(Exercise) Output the data below exactly as it is, dropping the pictures from your copy.

(The data)
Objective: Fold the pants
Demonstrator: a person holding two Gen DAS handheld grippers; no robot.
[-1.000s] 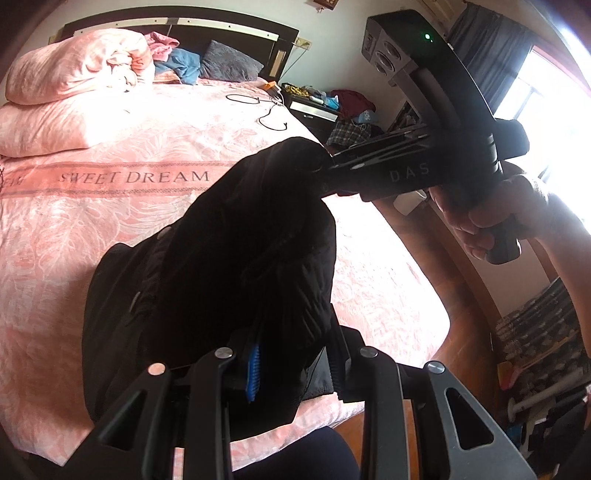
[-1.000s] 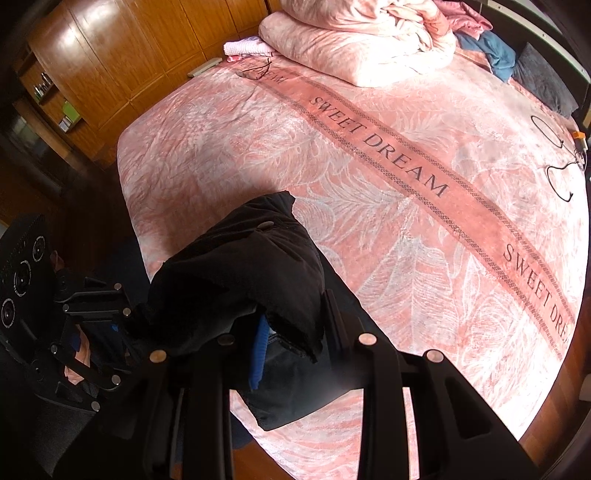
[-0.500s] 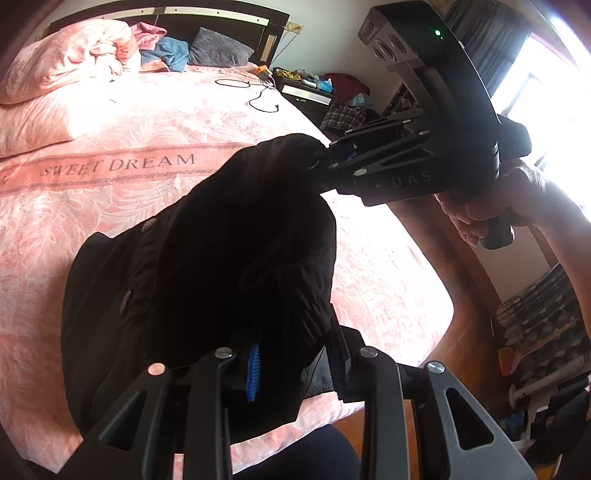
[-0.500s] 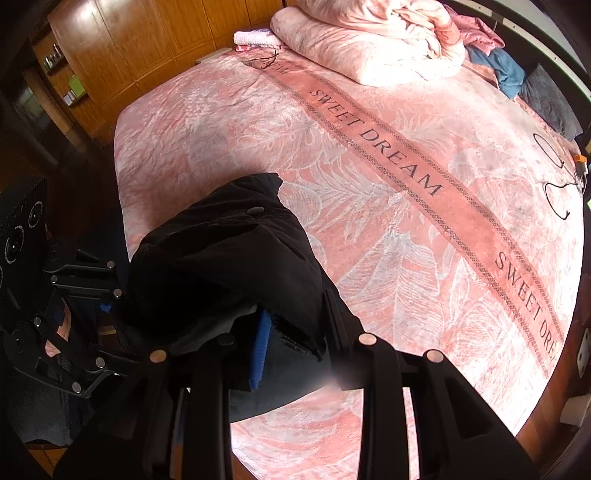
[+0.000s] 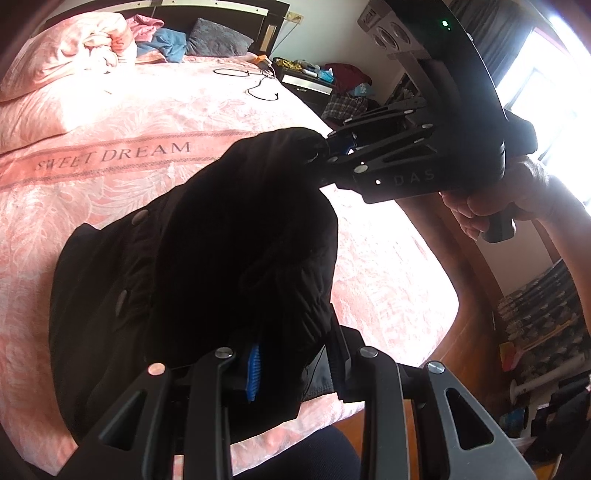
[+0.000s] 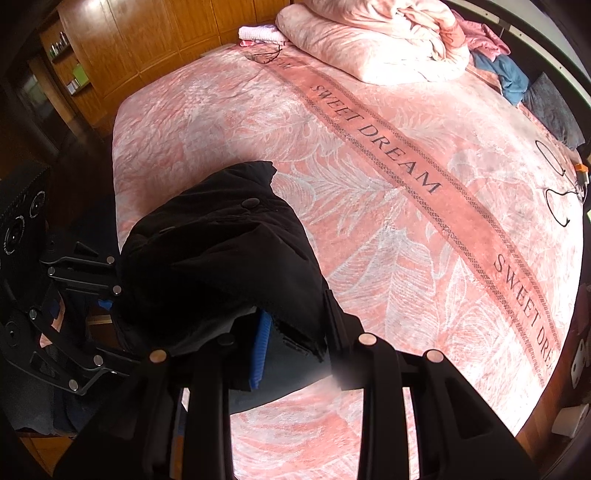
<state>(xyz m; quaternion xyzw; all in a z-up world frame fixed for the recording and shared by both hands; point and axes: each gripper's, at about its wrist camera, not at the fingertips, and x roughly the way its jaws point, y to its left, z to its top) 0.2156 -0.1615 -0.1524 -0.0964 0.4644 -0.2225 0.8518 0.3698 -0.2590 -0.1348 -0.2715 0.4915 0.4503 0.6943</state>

(Task solution)
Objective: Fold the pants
Demonstrator: a person holding two Gen DAS handheld grippers; no robot.
[-1.000s] 
[-1.000s] 
[-0.500s] 
[-0.500s] 
[+0.000s] 
[+0.000s] 
<state>(xyz m; quaternion xyzw; all in a z-up world frame fixed for the recording and shared by both hands; point and axes: each gripper's, at about its wrist camera, not at the fingertips, and x roughly the way its jaws point, y to its left, z to its top) 0.2156 -0.1615 -0.1524 -0.0964 0.4644 -0.2225 0.8518 0.3698 -0.2590 -0.1348 -0.2715 0.4915 0.4503 0.6943</state>

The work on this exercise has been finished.